The Futility of Web Pen Testing

I previously lamented the death of web scanners1 so it’s only fair that to turn this nihilistic gaze to the futility of manual web security testing. This isn’t to say it’s impossible to perform a comprehensive review of a web app. The problem lies in repeating that review after developers modify the app. Or the problem of obtaining consistent results from different testers. Or if we continue to look for problems: Repeating an in-depth review of one app across the few thousand that might exist in an organization.

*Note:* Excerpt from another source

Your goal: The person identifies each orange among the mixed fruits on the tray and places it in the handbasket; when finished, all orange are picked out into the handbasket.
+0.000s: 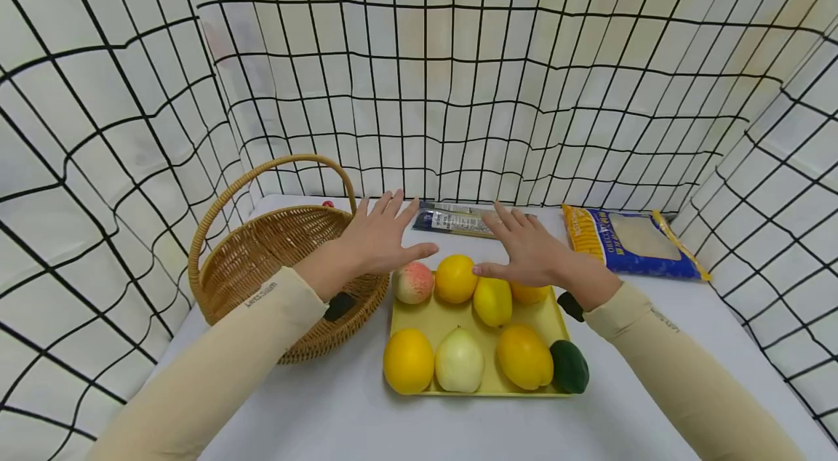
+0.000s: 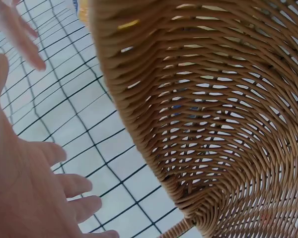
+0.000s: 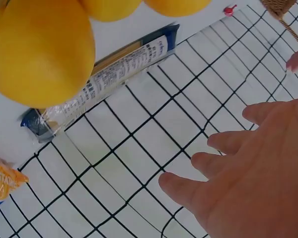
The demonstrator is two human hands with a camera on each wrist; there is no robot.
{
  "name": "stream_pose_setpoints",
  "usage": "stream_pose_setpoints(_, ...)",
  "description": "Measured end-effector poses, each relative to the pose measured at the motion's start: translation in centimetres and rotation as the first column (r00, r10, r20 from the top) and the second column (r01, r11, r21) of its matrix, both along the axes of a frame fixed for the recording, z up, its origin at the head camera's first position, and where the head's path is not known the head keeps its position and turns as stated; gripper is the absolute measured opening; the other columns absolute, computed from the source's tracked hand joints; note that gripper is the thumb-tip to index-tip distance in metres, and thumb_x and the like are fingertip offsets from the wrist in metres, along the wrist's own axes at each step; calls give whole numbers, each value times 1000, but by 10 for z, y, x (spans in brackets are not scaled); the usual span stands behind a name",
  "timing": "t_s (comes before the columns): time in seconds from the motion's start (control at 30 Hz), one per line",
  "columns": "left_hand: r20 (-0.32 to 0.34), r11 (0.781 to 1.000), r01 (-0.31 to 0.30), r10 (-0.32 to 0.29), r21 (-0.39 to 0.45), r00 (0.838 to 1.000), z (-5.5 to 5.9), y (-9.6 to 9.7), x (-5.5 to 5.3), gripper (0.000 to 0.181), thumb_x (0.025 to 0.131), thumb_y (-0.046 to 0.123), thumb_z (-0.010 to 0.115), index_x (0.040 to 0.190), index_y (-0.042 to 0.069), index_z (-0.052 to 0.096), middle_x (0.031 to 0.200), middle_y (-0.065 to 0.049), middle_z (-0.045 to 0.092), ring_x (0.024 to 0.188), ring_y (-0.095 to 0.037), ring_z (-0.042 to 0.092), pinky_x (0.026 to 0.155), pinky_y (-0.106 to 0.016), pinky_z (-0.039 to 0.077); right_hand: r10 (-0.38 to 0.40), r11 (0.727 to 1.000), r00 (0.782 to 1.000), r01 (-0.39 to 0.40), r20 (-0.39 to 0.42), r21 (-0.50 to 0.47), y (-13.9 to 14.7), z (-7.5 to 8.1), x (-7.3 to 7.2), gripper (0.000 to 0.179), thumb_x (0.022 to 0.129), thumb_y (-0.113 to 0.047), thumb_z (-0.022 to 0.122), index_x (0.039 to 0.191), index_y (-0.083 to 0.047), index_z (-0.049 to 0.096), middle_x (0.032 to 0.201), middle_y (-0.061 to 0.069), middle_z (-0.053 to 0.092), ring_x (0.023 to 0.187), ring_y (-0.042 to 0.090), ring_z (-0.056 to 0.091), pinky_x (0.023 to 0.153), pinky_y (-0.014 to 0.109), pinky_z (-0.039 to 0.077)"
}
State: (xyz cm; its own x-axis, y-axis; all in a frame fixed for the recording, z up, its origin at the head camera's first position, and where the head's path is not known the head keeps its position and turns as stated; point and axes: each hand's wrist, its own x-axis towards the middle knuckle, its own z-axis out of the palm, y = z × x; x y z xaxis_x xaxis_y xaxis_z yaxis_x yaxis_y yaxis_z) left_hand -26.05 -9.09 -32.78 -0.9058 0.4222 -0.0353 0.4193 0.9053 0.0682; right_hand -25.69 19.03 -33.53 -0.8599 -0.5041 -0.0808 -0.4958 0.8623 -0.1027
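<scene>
Fingers spread, my left hand [image 1: 382, 234] hovers beside the rim of the wicker basket [image 1: 262, 250] and holds nothing. My right hand [image 1: 529, 249], also spread and bare, hangs above the back right of a yellow tray [image 1: 419, 323]. The tray carries a peach [image 1: 414, 282], an orange [image 1: 456, 278] at the back, another orange [image 1: 409, 361] at the front left, a pale pear [image 1: 460, 361], a yellow fruit [image 1: 493, 301], a mango-like fruit [image 1: 524, 357] and a dark green avocado-like fruit [image 1: 569, 366]. In the right wrist view, a large yellow-orange fruit [image 3: 39, 49] looms close.
A flat clear packet [image 1: 458, 219] with a printed label lies behind the tray. To the right is a blue and orange pasta bag [image 1: 635, 243]. White walls with black netting [image 1: 458, 83] enclose the table. A small red object [image 1: 328, 204] sits behind the basket.
</scene>
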Motion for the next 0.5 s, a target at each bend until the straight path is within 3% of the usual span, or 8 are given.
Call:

It’s not controversial to state the web apps need to be tested. The trick is trying to keep up with the pace of development for a single web app, compounded by the pace at which new apps arise. Security testers must deal with the fear that a once-secure app might be crippled by the introduction of a new feature or a change that inadvertently breaks an old one. With this in mind, the fundamental challenges of manual pen testing is managing the effort required to maintain one site’s security and scaling that effort to thousands.

If we look at recent compromises, and accept reasoning from an anecdotal basis, we see simple attacks succeeding against huge, well-known web sites. It’s not like Google, Twitter, Facebook, and similar don’t understand security, don’t have budgets for security testing, or don’t have people testing their apps. Google actively encourages ethical testing against several of its properties.2 This nod to explicit permission to find vulns isn’t a concession to the impossibility of writing secure code; it’s a nod towards the difficulty of scale in manually testing large, complex web applications. It’s also interesting to see the vulns considered worthy of reward versus those deemed cruft or a “vector for petty mischief”.3 This highlights the minefield within the subjectivity of risk when terms like risk, attack, threat, and impact are ambiguously defined or too-broadly applied.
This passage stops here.